In the records below, find the line holding "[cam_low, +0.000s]"; copy it and every line after it to the end, omitting all images.
Dataset entries Block Start
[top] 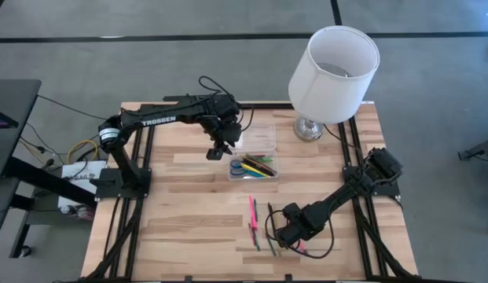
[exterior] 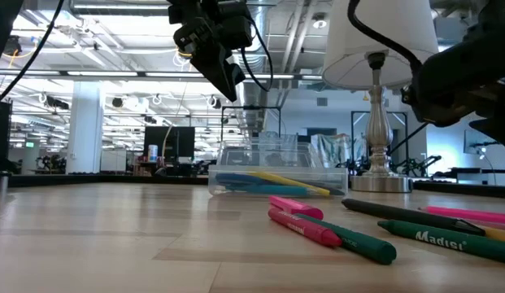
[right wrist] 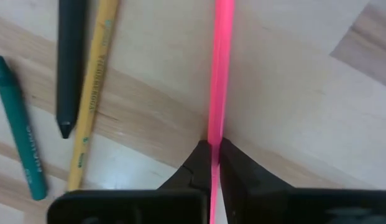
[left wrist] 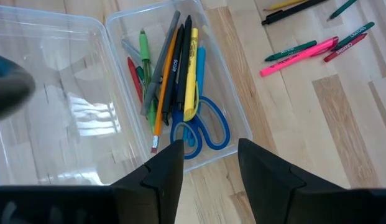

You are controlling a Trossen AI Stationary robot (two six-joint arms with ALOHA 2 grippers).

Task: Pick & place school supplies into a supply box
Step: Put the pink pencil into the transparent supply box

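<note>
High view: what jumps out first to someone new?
The big white lampshade at the table's far right corner. Next, the clear box mid-table, with pens and blue scissors inside, under the open left gripper. Near the front edge, the right gripper is shut on a pink pen among loose markers.

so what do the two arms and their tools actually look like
Both arms are dark, near-black and jointed. The left arm carries white TROSSEN lettering along its link and a silver ring at its base joint, with black cables looping off the wrist. The right arm has a black cable curling beside it. Each tool has two dark, wedge-shaped fingers, matte and angular.
</note>
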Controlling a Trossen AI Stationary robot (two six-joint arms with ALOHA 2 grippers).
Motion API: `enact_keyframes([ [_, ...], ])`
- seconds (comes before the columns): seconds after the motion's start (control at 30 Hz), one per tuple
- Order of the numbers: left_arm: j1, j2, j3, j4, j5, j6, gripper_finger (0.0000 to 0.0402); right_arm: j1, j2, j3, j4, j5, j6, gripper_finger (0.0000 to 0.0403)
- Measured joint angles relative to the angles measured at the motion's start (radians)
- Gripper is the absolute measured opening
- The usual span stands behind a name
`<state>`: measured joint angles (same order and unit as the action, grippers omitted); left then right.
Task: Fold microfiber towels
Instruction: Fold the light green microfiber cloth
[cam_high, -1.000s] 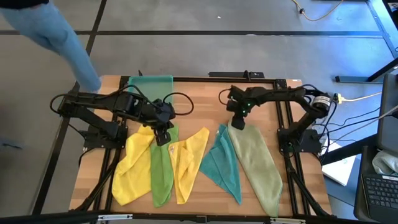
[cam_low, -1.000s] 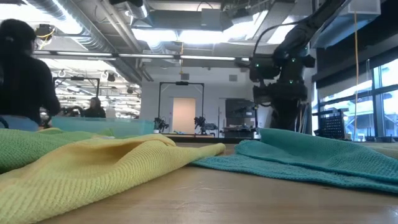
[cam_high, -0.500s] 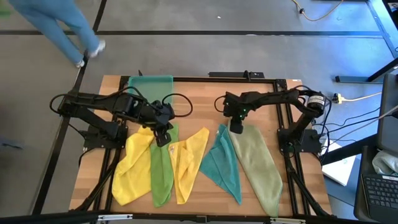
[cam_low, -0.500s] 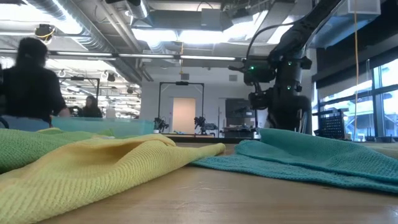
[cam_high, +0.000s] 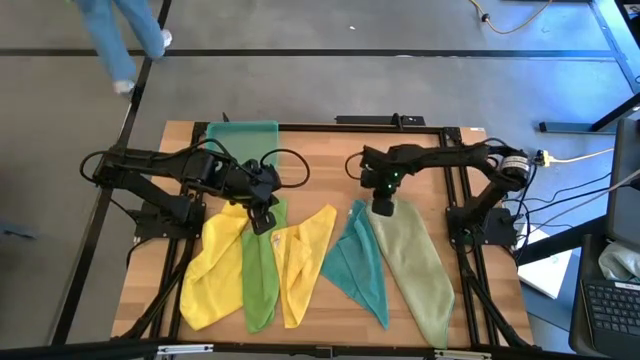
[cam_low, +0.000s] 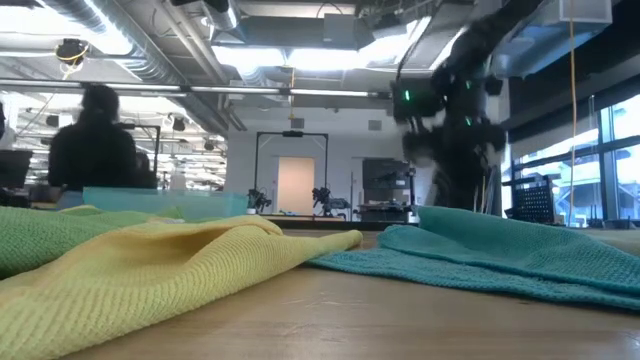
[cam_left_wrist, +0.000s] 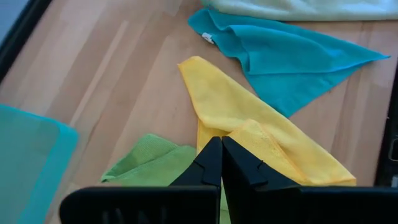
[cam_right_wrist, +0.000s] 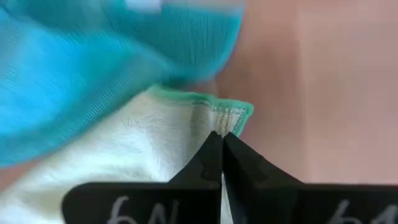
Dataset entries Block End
- [Solution below]
[cam_low, +0.000s] 
[cam_left_wrist, +0.000s] 
[cam_right_wrist, +0.000s] 

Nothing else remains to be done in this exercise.